Pyrazole-substituted near-infrared cyanine dyes exhibit pH-dependent fluorescence lifetime properties.

Photochem Photobiol 2013 Mar-Apr;89(2):326-31. Epub 2012 Dec 10.

Department of Radiology, Washington University, St. Louis, MO, USA.

Near-infrared heptamethine cyanine dye is functionalized with pyrazole derivatives at the meso-position to induce pH-dependent photophysical properties.

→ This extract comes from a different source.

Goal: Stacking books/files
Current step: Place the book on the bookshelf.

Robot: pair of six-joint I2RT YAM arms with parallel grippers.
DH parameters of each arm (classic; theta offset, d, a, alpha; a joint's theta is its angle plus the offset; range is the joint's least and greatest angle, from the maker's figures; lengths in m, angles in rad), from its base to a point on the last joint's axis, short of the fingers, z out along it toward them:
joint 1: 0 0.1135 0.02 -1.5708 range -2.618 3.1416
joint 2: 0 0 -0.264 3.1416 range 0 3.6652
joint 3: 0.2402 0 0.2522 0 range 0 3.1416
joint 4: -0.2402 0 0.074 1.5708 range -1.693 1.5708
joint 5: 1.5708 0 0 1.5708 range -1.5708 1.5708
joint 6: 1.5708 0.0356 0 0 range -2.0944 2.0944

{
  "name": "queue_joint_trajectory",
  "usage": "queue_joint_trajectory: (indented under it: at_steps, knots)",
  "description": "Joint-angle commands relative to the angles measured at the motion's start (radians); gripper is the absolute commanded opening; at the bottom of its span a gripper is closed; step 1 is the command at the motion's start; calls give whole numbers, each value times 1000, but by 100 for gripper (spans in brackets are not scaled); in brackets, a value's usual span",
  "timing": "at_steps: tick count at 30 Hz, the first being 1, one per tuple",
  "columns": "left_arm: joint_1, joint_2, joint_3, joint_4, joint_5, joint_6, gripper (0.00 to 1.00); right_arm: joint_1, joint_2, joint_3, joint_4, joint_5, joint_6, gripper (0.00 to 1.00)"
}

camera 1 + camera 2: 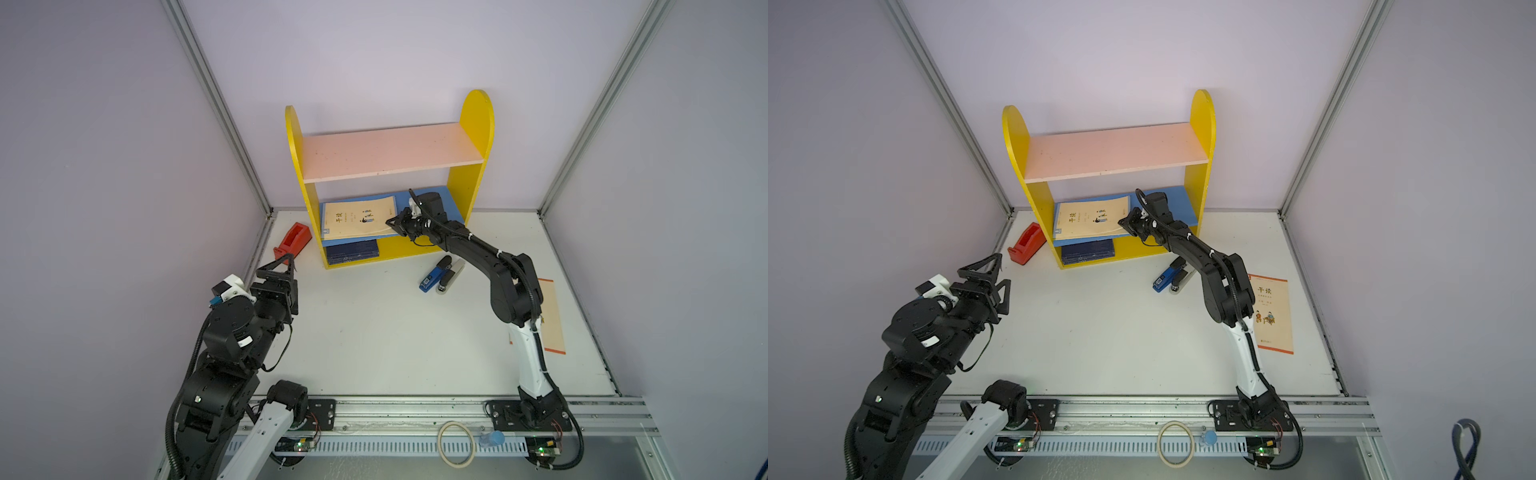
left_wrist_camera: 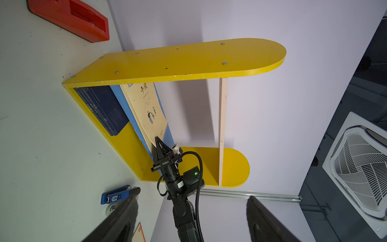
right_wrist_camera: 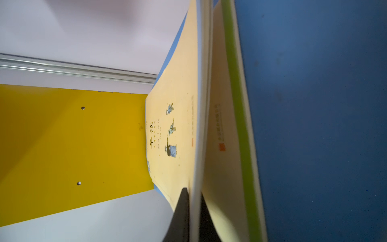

The presence of pyrazole unsubstituted at (1) N-position is essential to induce pH-dependent fluorescence intensity and lifetime changes in these dyes. Replacement of meso-chloro group of cyanine dye IR820 with (1) N-unsubstituted pyrazole resulted in the pH-dependent fluorescence lifetime changes from 0.93 ns in neutral media to 1.27 ns in acidic media in DMSO. Time-resolved emission spectra (TRES) revealed that at lower pH, the pyrazole consists of fluorophores with two distinct lifetimes, which cor-responds to pH-sensitive and non-pH-sensitive species. In contrast, (1) N-substituted pyrazoles do not exhibit pH response, suggesting excited state electron transfer as the mechanism of pH-dependent fluorescence lifetime sensitivity for this class of compounds.